== Segment start ==

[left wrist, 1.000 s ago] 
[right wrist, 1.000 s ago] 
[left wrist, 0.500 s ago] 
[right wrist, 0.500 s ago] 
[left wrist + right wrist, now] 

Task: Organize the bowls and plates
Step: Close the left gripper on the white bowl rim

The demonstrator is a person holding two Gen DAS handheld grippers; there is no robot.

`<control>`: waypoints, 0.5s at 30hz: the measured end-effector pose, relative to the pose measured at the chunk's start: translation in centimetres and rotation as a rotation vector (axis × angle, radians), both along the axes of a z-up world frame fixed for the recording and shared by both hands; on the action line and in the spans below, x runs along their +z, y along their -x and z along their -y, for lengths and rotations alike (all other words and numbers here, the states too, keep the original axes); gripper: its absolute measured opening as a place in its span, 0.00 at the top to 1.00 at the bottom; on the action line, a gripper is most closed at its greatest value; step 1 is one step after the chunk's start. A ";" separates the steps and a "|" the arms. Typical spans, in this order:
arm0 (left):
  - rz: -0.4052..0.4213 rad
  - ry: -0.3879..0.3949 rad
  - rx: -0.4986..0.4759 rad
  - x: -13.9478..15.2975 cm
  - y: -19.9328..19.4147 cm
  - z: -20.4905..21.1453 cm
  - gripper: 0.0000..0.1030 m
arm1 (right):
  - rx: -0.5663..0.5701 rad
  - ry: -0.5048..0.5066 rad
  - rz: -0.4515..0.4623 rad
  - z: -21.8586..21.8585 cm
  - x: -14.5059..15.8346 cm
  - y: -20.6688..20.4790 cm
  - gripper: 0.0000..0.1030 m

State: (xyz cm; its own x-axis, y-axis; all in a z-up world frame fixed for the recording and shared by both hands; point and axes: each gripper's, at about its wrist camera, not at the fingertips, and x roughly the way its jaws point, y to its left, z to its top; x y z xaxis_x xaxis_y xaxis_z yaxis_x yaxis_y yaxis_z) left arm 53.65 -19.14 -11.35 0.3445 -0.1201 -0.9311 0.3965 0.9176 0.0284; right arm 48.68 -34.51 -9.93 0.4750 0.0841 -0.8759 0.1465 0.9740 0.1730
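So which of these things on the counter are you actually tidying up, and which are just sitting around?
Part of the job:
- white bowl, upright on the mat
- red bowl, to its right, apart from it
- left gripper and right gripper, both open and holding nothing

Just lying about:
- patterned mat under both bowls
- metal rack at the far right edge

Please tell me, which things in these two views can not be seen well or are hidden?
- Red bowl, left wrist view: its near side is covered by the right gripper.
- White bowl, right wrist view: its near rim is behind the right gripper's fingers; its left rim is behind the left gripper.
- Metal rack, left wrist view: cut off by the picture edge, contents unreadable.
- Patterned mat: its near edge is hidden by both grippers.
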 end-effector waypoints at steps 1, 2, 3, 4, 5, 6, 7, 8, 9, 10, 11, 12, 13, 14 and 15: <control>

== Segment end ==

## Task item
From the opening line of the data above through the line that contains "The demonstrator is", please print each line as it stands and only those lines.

## Answer section
[left wrist, 1.000 s ago] 
[right wrist, 1.000 s ago] 
[left wrist, 0.500 s ago] 
[right wrist, 0.500 s ago] 
[left wrist + right wrist, now] 

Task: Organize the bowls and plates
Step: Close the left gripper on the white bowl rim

The demonstrator is a person holding two Gen DAS handheld grippers; there is no robot.

This output is complete.